Key words: Rhipicephalus (B.) microplus ; acaricide; resistance; macrocyclic lactone; tick control


Carrapatos e as doenças por eles transmitidas causam grandes perdas econômicas ao gado dos países tropicais. Alternativas não-químicas incluem o uso de raças de gado que sejam resistentes, controle biológico e vacinas. No entanto, o método mais utilizado é a aplicação de diferentes classes químicas de acaricidas e lactonas macrocíclicas. Populações de piolhos de gado, Rhipicephalus (Boophilus) microplus, resistentes aos organofosfatos (OP), piretoides sintéticos (SP), amitraz e fipronil, foram descritas no México. Lactonas macrocíclicas são as drogas antiparasitárias mais vendidas no mercado veterinário mexicano.
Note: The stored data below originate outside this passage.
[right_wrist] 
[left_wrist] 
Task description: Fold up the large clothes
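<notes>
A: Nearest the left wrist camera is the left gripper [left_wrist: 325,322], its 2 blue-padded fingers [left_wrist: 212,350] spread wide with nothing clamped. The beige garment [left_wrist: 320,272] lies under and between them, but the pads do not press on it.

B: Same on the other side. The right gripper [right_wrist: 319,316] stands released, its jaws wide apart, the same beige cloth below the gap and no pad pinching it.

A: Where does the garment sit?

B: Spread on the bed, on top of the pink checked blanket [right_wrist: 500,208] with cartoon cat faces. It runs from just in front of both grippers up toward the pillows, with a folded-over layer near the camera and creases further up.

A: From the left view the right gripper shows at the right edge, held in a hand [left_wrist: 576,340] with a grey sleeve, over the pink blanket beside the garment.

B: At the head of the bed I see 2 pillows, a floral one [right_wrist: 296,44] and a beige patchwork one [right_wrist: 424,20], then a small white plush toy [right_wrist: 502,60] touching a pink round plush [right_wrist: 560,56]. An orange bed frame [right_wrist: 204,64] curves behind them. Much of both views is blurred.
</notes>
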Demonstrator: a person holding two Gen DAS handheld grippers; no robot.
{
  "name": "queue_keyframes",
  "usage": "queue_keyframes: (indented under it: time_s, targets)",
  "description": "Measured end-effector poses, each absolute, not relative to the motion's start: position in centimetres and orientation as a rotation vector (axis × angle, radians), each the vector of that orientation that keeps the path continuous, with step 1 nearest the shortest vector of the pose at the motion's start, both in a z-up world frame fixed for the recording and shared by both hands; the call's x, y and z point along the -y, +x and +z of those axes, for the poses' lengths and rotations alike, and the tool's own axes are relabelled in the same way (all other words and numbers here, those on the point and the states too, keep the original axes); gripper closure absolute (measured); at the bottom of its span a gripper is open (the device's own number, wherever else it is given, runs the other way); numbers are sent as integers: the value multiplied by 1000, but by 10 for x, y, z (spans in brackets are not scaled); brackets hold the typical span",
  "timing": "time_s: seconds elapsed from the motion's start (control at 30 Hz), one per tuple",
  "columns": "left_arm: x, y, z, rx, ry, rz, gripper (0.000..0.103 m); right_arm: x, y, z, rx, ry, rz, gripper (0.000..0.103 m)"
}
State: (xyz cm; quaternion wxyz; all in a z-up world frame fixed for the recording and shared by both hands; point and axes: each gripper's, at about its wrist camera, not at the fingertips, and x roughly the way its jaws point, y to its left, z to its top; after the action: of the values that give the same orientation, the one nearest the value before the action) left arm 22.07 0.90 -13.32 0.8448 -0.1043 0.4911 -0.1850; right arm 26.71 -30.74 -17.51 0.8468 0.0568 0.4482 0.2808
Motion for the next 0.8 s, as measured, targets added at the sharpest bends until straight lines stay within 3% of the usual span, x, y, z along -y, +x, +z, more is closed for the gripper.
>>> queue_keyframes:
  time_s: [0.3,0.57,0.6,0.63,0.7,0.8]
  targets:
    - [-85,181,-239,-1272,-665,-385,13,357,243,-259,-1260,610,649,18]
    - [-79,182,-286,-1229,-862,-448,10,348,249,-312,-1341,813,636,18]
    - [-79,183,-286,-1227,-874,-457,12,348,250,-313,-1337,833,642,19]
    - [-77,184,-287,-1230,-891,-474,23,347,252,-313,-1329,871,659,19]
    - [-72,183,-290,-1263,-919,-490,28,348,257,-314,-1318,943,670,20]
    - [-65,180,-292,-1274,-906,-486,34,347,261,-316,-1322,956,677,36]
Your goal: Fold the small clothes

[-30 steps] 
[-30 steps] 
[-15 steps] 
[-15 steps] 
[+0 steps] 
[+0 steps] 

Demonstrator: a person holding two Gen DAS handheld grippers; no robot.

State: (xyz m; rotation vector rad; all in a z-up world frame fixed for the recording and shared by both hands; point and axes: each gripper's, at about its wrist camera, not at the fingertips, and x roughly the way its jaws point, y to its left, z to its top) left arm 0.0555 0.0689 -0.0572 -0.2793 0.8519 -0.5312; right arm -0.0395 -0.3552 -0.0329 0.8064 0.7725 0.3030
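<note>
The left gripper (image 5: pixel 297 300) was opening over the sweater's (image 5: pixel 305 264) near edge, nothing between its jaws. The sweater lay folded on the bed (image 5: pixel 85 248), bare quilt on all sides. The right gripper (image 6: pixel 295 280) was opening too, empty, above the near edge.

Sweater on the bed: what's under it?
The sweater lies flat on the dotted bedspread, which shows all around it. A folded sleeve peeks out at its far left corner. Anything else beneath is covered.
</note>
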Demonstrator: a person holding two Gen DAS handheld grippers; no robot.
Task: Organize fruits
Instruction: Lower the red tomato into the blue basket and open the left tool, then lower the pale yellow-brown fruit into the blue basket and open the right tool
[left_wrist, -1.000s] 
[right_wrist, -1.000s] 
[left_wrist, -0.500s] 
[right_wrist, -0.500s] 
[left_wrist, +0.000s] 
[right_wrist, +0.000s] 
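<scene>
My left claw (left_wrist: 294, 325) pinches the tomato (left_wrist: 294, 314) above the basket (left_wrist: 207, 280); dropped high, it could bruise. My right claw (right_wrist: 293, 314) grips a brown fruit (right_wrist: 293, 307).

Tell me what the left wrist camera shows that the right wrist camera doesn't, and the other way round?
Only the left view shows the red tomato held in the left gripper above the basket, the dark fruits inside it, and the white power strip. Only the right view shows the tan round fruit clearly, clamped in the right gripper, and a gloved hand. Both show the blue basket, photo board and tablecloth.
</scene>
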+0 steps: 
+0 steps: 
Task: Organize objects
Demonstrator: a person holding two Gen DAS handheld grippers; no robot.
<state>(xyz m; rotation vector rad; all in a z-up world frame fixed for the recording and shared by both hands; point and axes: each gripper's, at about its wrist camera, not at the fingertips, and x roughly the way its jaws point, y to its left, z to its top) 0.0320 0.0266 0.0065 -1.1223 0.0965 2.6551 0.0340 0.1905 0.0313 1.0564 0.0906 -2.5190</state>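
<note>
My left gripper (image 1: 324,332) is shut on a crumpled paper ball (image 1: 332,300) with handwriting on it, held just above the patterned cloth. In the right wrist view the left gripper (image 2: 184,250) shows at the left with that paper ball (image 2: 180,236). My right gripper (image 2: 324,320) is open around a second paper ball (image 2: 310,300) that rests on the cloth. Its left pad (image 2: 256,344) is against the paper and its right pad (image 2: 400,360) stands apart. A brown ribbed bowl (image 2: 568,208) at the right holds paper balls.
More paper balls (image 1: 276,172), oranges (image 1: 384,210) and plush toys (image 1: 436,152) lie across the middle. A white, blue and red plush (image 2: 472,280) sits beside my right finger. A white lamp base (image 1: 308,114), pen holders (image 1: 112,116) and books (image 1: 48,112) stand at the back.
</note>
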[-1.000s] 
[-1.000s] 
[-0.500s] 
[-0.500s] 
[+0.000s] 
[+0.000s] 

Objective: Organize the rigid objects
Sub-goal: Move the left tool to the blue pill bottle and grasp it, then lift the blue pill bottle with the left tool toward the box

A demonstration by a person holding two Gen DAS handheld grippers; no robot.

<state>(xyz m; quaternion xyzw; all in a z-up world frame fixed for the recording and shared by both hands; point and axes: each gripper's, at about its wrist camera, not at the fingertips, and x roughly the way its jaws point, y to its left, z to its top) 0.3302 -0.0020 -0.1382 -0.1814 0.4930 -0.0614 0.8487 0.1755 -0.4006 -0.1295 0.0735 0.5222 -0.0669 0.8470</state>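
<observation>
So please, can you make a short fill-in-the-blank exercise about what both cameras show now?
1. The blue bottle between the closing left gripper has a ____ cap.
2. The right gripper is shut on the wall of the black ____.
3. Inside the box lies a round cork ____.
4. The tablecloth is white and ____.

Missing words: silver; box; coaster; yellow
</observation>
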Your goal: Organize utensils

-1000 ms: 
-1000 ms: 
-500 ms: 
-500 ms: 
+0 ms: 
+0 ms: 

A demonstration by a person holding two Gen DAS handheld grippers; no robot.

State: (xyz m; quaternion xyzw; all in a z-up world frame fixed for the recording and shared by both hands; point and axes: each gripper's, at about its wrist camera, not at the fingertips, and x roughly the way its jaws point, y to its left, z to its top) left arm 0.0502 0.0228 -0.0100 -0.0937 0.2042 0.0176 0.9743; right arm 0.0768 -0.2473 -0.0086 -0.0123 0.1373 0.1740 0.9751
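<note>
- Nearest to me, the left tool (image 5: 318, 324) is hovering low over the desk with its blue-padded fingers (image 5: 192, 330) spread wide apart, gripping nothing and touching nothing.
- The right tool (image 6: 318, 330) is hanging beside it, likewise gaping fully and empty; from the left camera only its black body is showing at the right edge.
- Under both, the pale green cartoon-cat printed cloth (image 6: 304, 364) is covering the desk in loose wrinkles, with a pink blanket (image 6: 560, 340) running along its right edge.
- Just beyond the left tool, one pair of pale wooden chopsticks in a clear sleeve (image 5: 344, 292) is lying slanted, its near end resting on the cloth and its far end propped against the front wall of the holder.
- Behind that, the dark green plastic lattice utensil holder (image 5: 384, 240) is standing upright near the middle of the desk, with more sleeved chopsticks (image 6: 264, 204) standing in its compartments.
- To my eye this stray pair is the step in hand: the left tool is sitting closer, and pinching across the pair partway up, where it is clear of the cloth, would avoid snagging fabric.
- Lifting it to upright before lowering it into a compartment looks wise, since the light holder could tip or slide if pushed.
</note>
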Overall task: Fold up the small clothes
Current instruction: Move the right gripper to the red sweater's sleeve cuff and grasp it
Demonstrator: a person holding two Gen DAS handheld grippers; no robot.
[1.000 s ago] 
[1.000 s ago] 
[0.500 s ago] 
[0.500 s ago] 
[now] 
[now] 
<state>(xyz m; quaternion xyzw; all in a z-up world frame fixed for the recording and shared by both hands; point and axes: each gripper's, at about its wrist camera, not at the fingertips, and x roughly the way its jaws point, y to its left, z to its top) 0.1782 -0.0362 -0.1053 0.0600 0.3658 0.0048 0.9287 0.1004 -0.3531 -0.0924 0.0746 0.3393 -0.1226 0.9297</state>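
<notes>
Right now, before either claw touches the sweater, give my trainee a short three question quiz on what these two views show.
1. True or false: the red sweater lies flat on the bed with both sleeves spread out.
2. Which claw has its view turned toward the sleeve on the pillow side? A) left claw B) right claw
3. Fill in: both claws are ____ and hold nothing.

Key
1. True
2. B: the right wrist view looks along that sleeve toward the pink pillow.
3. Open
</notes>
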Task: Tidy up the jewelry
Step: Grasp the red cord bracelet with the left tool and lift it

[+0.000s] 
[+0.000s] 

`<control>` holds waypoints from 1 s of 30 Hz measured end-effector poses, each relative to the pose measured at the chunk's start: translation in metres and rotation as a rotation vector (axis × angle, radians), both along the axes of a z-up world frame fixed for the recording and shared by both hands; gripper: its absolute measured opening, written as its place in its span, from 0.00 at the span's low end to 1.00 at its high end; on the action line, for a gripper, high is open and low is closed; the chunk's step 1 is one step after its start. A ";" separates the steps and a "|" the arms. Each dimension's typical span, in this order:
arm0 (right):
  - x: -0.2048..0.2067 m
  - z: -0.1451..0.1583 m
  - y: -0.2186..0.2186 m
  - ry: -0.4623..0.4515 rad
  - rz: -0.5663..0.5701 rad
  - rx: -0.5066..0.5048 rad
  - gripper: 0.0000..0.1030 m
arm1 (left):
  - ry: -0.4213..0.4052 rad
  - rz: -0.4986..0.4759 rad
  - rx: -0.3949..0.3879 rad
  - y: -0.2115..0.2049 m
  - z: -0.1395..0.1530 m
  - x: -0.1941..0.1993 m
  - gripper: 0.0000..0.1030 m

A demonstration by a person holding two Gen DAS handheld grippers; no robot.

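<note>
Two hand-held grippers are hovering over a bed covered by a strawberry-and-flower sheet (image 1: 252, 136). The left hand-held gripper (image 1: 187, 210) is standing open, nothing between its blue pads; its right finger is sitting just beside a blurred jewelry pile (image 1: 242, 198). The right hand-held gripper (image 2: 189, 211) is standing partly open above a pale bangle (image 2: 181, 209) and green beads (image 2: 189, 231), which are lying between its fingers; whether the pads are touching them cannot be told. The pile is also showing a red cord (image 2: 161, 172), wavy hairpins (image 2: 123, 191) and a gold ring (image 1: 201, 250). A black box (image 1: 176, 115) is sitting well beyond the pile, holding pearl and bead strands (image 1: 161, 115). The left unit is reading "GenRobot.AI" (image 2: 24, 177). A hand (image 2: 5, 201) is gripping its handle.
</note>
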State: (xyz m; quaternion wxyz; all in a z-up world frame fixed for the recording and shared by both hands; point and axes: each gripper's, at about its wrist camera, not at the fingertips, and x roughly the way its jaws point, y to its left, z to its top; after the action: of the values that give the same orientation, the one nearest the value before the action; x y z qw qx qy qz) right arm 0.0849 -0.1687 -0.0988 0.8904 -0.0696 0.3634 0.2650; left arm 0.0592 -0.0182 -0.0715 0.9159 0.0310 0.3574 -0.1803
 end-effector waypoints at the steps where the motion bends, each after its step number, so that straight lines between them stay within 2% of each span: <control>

Populações de R. (B.) microplus resistentes à irvemectina foram relatadas no Brasil, Uruguai e especialmente no México (Veracruz e Yucatan). Embora os níveis de resistência à ivermectina no R. (B.) microplus do México tenha sido relativamente baixa, na maioria dos casos, algumas populações campestres de R. (B.) microplus mostraram altos níveis de resistência à ivermectina. A população CHPAT mostrou uma razão de resistência de 10,23 e 79,6 na concentração letal de 50% e 99%, respectivamente. Muitas populações campestres de R. (B.) microplussão resistentes a múltiplas classes de drogas antiparasitárias, incluindo organofosfatos (clorpirifós, coumafos e diazinon), piretoides (flumetrina, deltametrina e cipermetrina), amitraz e ivermectina. Este artigo relata o estado atual de resistência do R. (B.) microplus aos acaricidas, especialmente ivermectina, no gado mexicano.

Palavras-Chave: Rhipicephalus (B.) microplus ; acaricida; resistência; lactona macrocíclica; controle de carrapatos


Rhipicephalus (Boophilus) microplus (R. (B.) microplus) (Canestrini) is an endemic pest of cattle in tropical and subtropical regions of the world, causing major economic losses to cattle producers through direct physical effects on the parasitized animal and indirectly through transmission of infectious disease agents such as Babesia bovis, B. bigemina and Anaplasma marginale (SOLORIO-RIVERA et al., 1999; RODRÍGUEZ-VIVAS et al., 2004, 2005).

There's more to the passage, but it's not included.